# Directions
Retype all of the data word for word, without pictures.

# Raw data
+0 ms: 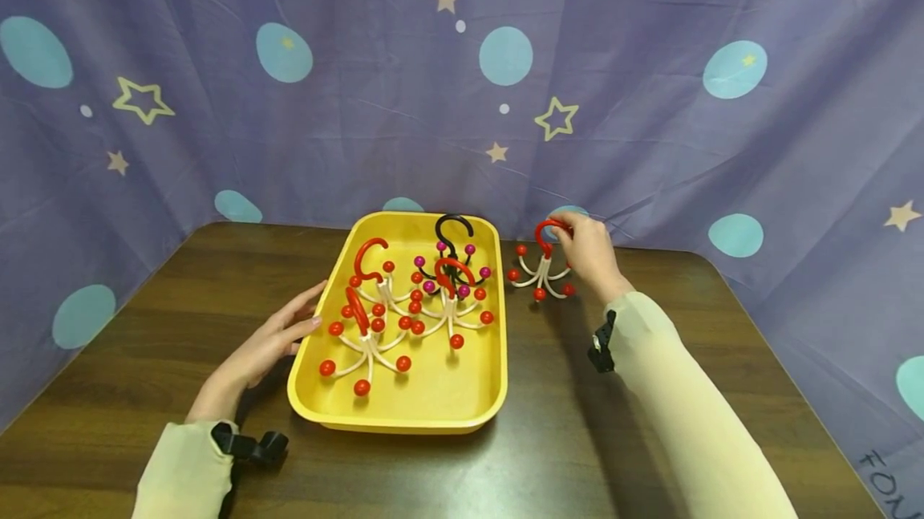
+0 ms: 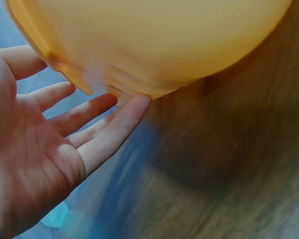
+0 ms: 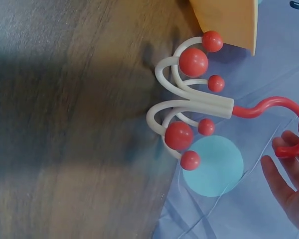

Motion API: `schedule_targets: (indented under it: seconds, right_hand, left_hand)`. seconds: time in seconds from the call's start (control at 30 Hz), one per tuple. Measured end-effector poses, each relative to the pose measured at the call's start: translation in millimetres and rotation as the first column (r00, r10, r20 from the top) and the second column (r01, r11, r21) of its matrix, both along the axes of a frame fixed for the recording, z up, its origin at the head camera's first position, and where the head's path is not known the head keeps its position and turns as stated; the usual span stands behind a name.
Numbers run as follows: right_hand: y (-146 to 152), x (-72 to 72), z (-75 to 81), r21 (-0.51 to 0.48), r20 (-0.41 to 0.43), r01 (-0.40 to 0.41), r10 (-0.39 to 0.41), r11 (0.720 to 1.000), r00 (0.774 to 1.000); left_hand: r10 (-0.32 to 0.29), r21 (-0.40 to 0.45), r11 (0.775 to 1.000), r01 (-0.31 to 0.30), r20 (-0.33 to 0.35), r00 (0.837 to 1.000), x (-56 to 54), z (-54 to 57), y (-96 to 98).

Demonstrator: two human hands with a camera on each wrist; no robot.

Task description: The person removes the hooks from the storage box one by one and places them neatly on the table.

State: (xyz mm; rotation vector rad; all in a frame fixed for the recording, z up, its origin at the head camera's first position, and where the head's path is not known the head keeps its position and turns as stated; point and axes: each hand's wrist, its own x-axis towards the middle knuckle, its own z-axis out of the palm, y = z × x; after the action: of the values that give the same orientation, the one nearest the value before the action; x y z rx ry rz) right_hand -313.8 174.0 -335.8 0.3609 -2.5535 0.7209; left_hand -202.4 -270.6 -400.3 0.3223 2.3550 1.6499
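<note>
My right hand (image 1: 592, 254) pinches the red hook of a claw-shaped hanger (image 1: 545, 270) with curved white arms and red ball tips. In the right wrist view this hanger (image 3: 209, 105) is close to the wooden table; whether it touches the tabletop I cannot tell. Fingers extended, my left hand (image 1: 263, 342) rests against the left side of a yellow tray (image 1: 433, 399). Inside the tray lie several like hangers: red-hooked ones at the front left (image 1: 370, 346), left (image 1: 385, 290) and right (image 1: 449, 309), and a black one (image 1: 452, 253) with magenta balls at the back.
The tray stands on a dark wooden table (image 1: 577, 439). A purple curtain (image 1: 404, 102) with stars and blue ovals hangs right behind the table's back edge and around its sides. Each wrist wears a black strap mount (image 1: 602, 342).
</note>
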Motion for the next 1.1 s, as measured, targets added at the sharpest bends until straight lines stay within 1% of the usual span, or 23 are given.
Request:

# Expected answer
+0 ms: 
+0 ms: 
+0 ms: 

Motion API: `schedule_targets: (indented under it: seconds, right_hand, left_hand)`. seconds: time in seconds from the call's start (control at 30 Hz), one per tuple. Measured end-effector poses, each relative to the pose measured at the call's start: translation in millimetres and rotation as the first column (r00, r10, r20 from the top) and the second column (r01, r11, r21) of its matrix, both along the axes of a frame fixed for the recording, z up, its origin at the head camera's first position, and where the head's path is not known the head keeps its position and turns as stated; the usual span stands behind a name.
Numbers run as follows: right_hand: y (-146 to 152), x (-72 to 72), z (-75 to 81), r21 (-0.51 to 0.48), r20 (-0.41 to 0.43), r01 (-0.40 to 0.41), r10 (-0.39 to 0.41), r11 (0.720 to 1.000), r00 (0.774 to 1.000); left_hand: r10 (-0.32 to 0.29), r21 (-0.40 to 0.45), r11 (0.775 to 1.000), r01 (-0.31 to 0.30), r20 (-0.33 to 0.35), r00 (0.837 to 1.000), x (-56 to 54), z (-54 to 57), y (-96 to 98).

Demonstrator: two human hands with a camera on each wrist; no robot.

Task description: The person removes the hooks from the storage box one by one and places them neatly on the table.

State: (xyz mm; rotation vector rad; all in a frame fixed for the recording, z up, its origin at the head camera's first position, and where the head's path is not known the head keeps its position and turns as stated; point and axes: each hand's wrist, its own x-axis towards the middle knuckle, its own z-axis out of the palm, y = z × x; after the action: of the values that give the same orientation, the one nearest the value before the action; x y z rx ry rz) right_hand -313.8 174.0 -335.8 0.3609 -2.5535 0.7209; left_hand -202.4 -270.6 -400.3 0.3223 2.3550 1.6499
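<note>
My right hand (image 1: 592, 254) pinches the red hook of a claw-shaped hanger (image 1: 545, 270) with curved white arms and red ball tips. In the right wrist view this hanger (image 3: 209, 105) is close to the wooden table; whether it touches the tabletop I cannot tell. Fingers extended, my left hand (image 1: 263, 342) rests against the left side of a yellow tray (image 1: 433, 399). Inside the tray lie several like hangers: red-hooked ones at the front left (image 1: 370, 346), left (image 1: 385, 290) and right (image 1: 449, 309), and a black one (image 1: 452, 253) with magenta balls at the back.
The tray stands on a dark wooden table (image 1: 577, 439). A purple curtain (image 1: 404, 102) with stars and blue ovals hangs right behind the table's back edge and around its sides. Each wrist wears a black strap mount (image 1: 602, 342).
</note>
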Motion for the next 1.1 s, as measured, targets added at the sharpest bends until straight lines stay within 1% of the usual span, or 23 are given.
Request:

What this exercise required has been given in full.